Task prompt:
Your copy should match the records below word for word and contain no pictures.

Task inputs:
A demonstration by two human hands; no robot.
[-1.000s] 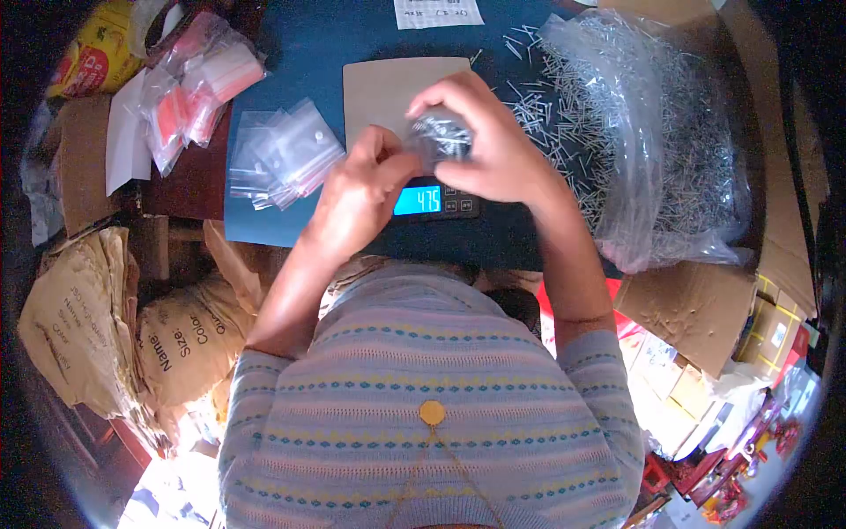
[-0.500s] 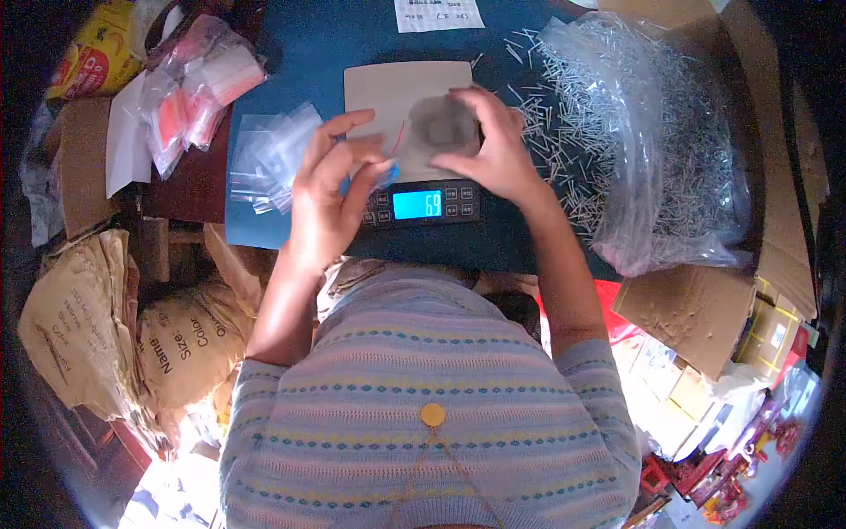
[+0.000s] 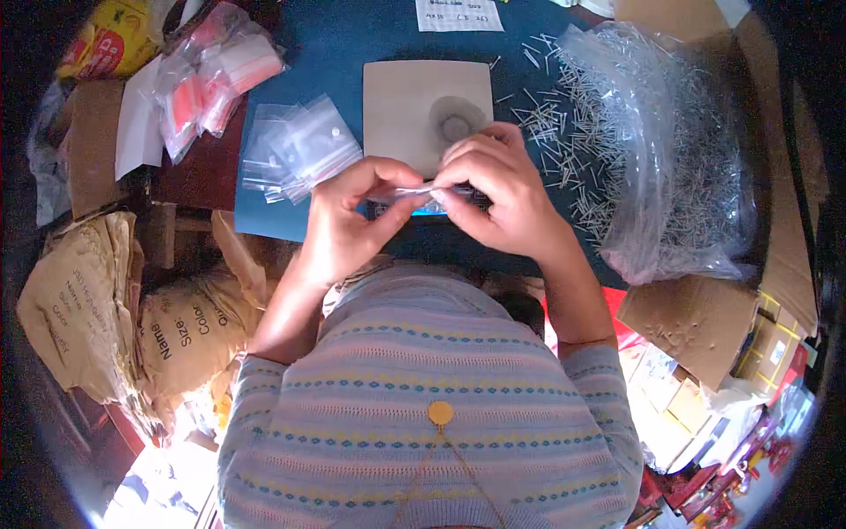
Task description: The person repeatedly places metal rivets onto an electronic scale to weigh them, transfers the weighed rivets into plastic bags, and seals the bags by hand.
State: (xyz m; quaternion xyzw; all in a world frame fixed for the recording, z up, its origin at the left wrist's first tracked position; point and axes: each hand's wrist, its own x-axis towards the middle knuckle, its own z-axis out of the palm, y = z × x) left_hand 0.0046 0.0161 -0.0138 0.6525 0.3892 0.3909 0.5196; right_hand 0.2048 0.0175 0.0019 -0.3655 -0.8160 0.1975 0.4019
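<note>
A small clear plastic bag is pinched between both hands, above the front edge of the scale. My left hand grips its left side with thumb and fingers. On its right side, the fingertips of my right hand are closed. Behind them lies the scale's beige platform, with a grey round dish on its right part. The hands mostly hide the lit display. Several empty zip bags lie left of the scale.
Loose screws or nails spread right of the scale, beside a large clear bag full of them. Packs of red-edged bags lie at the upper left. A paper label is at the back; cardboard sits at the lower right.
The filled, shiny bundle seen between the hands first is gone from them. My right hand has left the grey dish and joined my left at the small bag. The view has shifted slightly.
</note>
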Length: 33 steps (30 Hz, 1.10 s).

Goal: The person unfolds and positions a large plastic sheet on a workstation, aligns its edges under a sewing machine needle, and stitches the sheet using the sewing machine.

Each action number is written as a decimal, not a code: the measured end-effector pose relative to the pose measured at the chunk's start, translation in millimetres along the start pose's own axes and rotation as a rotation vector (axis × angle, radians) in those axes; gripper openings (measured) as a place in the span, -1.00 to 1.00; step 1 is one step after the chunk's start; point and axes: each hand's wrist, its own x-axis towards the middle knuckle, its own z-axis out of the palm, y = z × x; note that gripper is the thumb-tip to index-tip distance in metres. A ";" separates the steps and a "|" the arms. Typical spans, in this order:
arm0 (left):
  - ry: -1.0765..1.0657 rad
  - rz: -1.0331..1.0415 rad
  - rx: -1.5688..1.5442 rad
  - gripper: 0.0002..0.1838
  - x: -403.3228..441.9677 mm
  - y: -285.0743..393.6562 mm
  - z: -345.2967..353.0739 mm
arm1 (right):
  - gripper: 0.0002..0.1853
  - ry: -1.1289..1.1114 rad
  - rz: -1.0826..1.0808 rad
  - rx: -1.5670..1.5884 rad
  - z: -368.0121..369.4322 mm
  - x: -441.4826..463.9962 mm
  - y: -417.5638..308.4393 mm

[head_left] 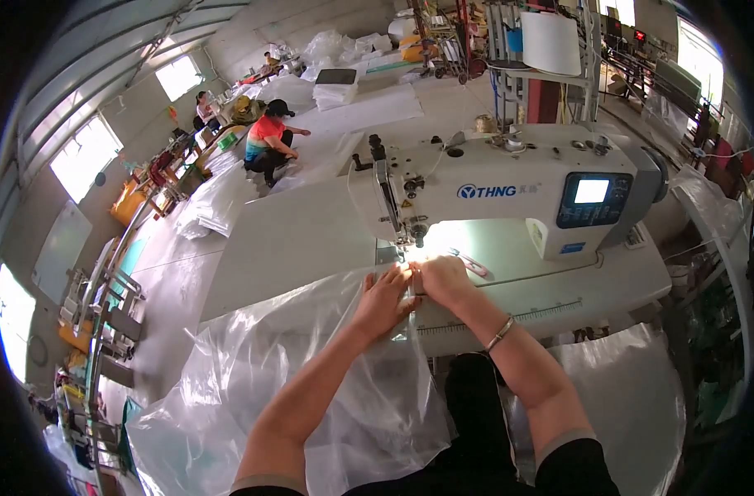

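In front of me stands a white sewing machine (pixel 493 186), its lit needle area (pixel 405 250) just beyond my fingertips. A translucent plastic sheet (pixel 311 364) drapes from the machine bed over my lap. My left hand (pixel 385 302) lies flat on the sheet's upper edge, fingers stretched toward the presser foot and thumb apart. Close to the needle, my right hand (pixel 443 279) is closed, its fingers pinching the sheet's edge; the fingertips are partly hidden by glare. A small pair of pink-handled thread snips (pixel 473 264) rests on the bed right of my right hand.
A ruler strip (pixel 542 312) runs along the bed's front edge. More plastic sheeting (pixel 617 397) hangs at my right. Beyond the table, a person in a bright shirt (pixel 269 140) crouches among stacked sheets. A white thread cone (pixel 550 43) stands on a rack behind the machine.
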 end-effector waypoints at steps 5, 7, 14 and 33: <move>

Problem solution:
A demonstration by two human hands; no robot.
[-1.000s] 
[-0.500s] 
[+0.000s] 
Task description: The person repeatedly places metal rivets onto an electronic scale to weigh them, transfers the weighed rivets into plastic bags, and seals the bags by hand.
State: (xyz m; quaternion xyzw; all in a world frame fixed for the recording, z up, its origin at the left wrist's first tracked position; point and axes: each hand's wrist, its own x-axis towards the middle knuckle, its own z-axis out of the palm, y = z × x) left_hand 0.0046 0.0161 -0.0138 0.6525 0.3892 0.3909 0.5196; right_hand 0.2048 0.0175 0.0019 -0.3655 -0.8160 0.1975 0.4019
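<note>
A small clear plastic bag is pinched between both hands, above the front edge of the scale. My left hand grips its left side with thumb and fingers. On its right side, the fingertips of my right hand are closed. Behind them lies the scale's beige platform, with a grey round dish on its right part. The hands mostly hide the lit display. Several empty zip bags lie left of the scale.
Loose screws or nails spread right of the scale, beside a large clear bag full of them. Packs of red-edged bags lie at the upper left. A paper label is at the back; cardboard sits at the lower right.
The filled, shiny bundle seen between the hands first is gone from them. My right hand has left the grey dish and joined my left at the small bag. The view has shifted slightly.
</note>
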Length: 33 steps (30 Hz, 1.10 s).

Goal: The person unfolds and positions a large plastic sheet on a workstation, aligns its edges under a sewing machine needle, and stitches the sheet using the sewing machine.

Each action number is written as a decimal, not a code: the measured end-effector pose relative to the pose measured at the chunk's start, translation in millimetres along the start pose's own axes and rotation as a rotation vector (axis × angle, radians) in those axes; gripper openings (measured) as a place in the span, -1.00 to 1.00; step 1 is one step after the chunk's start; point and axes: each hand's wrist, its own x-axis towards the middle knuckle, its own z-axis out of the palm, y = z × x; note that gripper is the thumb-tip to index-tip distance in metres. A ";" separates the steps and a "|" the arms. Typical spans, in this order:
arm0 (left):
  - ry: -1.0765..1.0657 rad
  - rz: -1.0331..1.0415 rad
  - rx: -1.5688..1.5442 rad
  - gripper: 0.0002..0.1838
  - x: -403.3228..441.9677 mm
  - y: -285.0743..393.6562 mm
  - z: -345.2967..353.0739 mm
arm1 (right):
  - gripper: 0.0002..0.1853
  - ry: -1.1289..1.1114 rad
  - rz: -1.0826..1.0808 rad
  - rx: -1.5670..1.5884 rad
  - z: -368.0121..369.4322 mm
  - x: -441.4826..463.9962 mm
  - y: -417.5638..308.4393 mm

[head_left] 

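In front of me stands a white sewing machine (pixel 493 186), its lit needle area (pixel 405 250) just beyond my fingertips. A translucent plastic sheet (pixel 311 364) drapes from the machine bed over my lap. My left hand (pixel 385 302) lies flat on the sheet's upper edge, fingers stretched toward the presser foot and thumb apart. Close to the needle, my right hand (pixel 443 279) is closed, its fingers pinching the sheet's edge; the fingertips are partly hidden by glare. A small pair of pink-handled thread snips (pixel 473 264) rests on the bed right of my right hand.
A ruler strip (pixel 542 312) runs along the bed's front edge. More plastic sheeting (pixel 617 397) hangs at my right. Beyond the table, a person in a bright shirt (pixel 269 140) crouches among stacked sheets. A white thread cone (pixel 550 43) stands on a rack behind the machine.
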 end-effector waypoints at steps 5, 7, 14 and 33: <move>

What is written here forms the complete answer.